My entire body tensed up when I looked into the bags stuffed with scratchy one-ply toilet paper, the wrong brand of diapers, and enough tomatoes to cover every surface in my apartment.

"There's my little monkey!" he said, reaching for the baby. "Give him to me. You go get ready. "

"It's okay, I have him right now. You're going to be with him all day," I answered, hugging little Benjamin a bit too tightly. "See this notebook? It'd be great if you could keep a log of his feeding times, naps, and diaper changes. I wrote down the doctor's info and our work numbers on the inside cover. Oh, and here's a list with all of my instructions."

He barely glanced at the four-page guide I'd spent the better part of the weekend typing up (burp cloths in the bottom dresser drawer, easy on the "Baby Mozart," etc.). Suddenly, hundreds of dollars a week seemed like a fair price for someone who would at least pretend to listen to me.

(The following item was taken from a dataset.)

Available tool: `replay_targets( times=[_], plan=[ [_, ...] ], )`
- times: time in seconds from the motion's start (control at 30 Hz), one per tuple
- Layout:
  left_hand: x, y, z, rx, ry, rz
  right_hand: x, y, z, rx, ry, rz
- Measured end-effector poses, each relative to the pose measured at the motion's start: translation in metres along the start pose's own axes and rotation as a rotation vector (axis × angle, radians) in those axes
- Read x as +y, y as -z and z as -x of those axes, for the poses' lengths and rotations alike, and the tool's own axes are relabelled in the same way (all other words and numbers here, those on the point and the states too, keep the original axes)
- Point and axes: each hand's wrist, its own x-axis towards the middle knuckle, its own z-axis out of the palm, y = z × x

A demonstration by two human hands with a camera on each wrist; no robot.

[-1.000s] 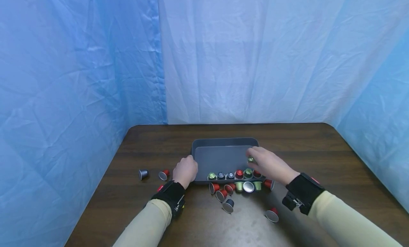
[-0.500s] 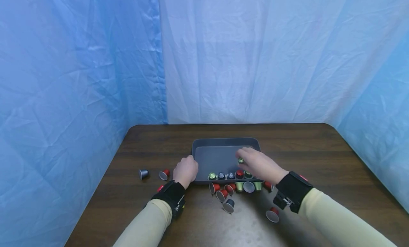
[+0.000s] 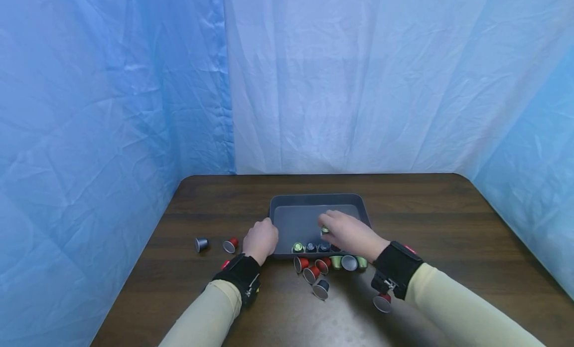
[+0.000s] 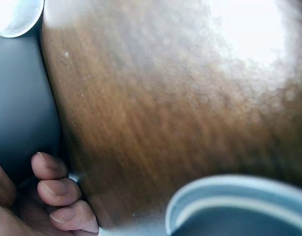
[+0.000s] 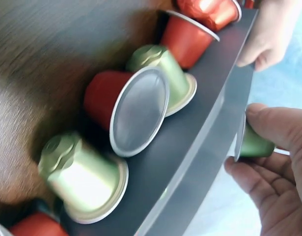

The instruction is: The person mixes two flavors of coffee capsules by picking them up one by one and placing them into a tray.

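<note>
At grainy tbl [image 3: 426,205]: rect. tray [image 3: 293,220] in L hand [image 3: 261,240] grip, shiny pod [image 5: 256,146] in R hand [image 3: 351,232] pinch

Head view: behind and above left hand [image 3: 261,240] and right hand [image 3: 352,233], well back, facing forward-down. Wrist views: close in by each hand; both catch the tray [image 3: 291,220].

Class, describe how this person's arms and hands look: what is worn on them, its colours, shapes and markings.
The left hand and right hand wear no gloves. The left sleeve and right sleeve are plain pale yellow, reaching broad black bands: the left wristband and right wristband. Each band shows a small red patch and a silvery fitting.
</note>
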Motion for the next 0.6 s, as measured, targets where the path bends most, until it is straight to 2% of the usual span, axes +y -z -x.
replay_targets(
  times=[0.23,0.6],
  plan=[
    [-0.001,0.0,-0.001,0.003,-0.008,-0.007,-0.011,-0.005,-0.008,0.01,0.071,-0.005],
    [-0.001,-0.001,-0.002,0.008,-0.021,-0.024,-0.031,-0.013,-0.022,-0.06,0.077,-0.023]
  ],
)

I spent the first weeks agonizing over whether I'd done the right thing. On one hand, I never had to wonder if the stranger I'd hired morphed into an abusive monster when I left. And Eli was surprisingly meticulous about keeping track of Benjamin's naps and feedings, he hardly turned on the TV, and he went on tons of long walks.

But repeatedly screaming "Did the baby like the cereal?" into the phone until he finally understood what I was saying was frustrating. And since he was staying over on Tuesdays and Wednesdays  -- his commute can take up to an hour each way  -- I felt like our home was being invaded. The worst, though, was the constant criticism. How could I use chemical-laden wipes, he'd ask? Did I want Benjamin to get a diaper rash? I was starting to think it was just too much to handle.

Then, one Sunday evening, as I was battling the Monday's-coming blues, my mother-in-law called.

"I saw the baby this weekend," she said. "He's adorable!"

"No you didn' haven't seen him in weeks," I answered, confused.

"But I did! Eli showed me the video he's been taking of him. It's mostly of him lying there on his mat, but it's very cute. He played it over and over last night."

That's when it hit me: Here's a guy who loves his job so much he wants to relive it on the weekends. The highly recommended sitters we'd met with had seemed warm, experienced, and responsible, but what I finally understood is that while you can pay someone to listen to you, you can't pay someone to love your child the same way his grandfather does.